Support GreenSeas Trust! We’re working hard to reduce waste in our oceans so we can save our seas and contribute to a happier, healthier planet. Why not join us in our fight?
Let’s raise a toast to a less wasteful 2020!
The new year is always a time for change. There’s nothing quite like a fresh start in January to take some time to work out how you could lead a life that’s better for you, better for marine life and better for the planet.
If you’re thinking about setting a New Year’s resolution for 2020, why not use yours to change the world, help the planet and save the seas? Follow the advice given here, and think about some new year’s resolutions of your own – things that matter to you, that will help you live a greener, more wholesome life. And the added bonus is, you’ll be helping to save our seas and our planet.
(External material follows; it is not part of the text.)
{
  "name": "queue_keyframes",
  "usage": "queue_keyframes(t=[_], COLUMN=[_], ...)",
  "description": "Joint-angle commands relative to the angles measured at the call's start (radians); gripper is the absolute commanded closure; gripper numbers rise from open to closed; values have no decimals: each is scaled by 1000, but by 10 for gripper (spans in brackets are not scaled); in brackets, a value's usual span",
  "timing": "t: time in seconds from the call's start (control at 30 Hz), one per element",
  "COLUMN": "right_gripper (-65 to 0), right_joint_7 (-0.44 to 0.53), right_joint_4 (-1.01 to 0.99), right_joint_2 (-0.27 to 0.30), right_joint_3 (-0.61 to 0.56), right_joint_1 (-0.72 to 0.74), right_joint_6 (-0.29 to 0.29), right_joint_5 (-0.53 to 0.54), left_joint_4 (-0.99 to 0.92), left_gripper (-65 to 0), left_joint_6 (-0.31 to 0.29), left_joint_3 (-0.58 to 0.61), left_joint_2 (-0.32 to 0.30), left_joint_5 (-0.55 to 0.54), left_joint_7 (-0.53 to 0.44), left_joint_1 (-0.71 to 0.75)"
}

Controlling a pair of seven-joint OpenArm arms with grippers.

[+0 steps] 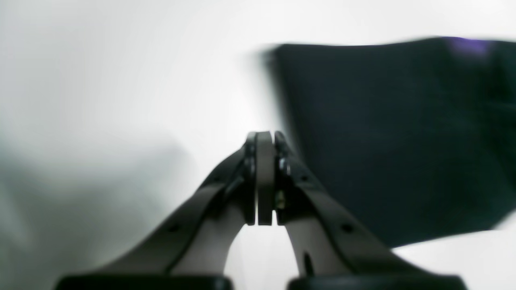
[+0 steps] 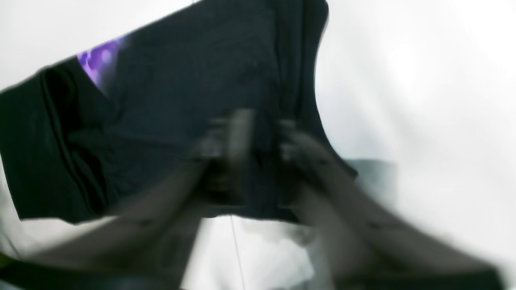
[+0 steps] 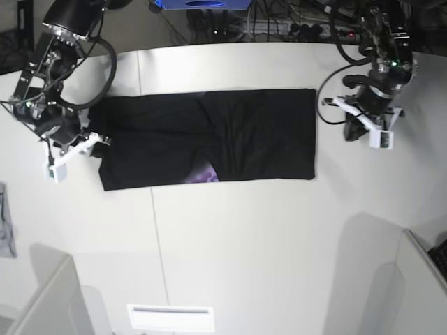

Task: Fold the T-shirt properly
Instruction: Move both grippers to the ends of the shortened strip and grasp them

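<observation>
Black T-shirt [image 3: 209,138] flat on white table [image 3: 244,237].
Left gripper [image 1: 264,139] pressed together, empty, just off shirt's edge; right gripper [image 2: 258,133] spread over opposite edge, blurred.

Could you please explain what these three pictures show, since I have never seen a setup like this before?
This is a two-armed robot folding clothes. The base view looks down on a white table; the other two pictures come from cameras on each wrist. A large black cloth T-shirt, folded into a long band with a purple print peeking out, lies flat. The left gripper is shut and empty, beside the shirt's edge. The right gripper is over the shirt's other end; blur hides whether it grips anything. A small grey cloth lies at the table's edge.
</observation>
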Motion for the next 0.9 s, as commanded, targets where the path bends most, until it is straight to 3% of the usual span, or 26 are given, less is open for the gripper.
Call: queue_keyframes(t=[0.0,0.1,0.23,0.3,0.53,0.7,0.87], right_gripper=[-315,-411,-416,-417,-420,-443,-468], right_joint_7=[13,-24,-33,-27,63,96,99], right_joint_4=[-2,-94,-272,-351,-478,-579,-622], right_joint_2=[11,8,29,68,163,180,178], right_joint_3=[9,37,86,75,-31,-89,-100], right_joint_1=[25,83,140,165,191,202,195], right_joint_6=[4,7,62,64,74,85,196], right_joint_5=[14,43,171,183,186,186,186], left_joint_4=[11,-15,-75,-110,-174,-174,-174], left_gripper=[0,0,0,0,0,0,0], left_joint_6=[-6,-77,-230,-266,-270,-270,-270], left_joint_3=[-53,-225,-380,-426,-443,-440,-440], left_joint_2=[-18,-21,-18,-18,-18,-16,-16], left_joint_5=[-13,-13,-11,-11,-10,-10,-10], left_joint_7=[-21,-23,-19,-19,-23,-23,-23], left_joint_1=[11,31,25,25,28,24,22])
The trouble with new year’s resolutions is that they’re notoriously difficult to stick to. People often give in simply because the resolutions they have chosen are too challenging and it’s easier to give in. Remember to be kind to yourself. A resolution isn’t something you need to achieve immediately. Think of it as a work in progress; a chance to improve over the period of a year.
The big corporates are responsible for much of the waste on our planet, but as consumers, the ball is in our court. Using our buying power, we can demand a better future for our oceans and wider planet, and decrease the influence of companies such as Amazon.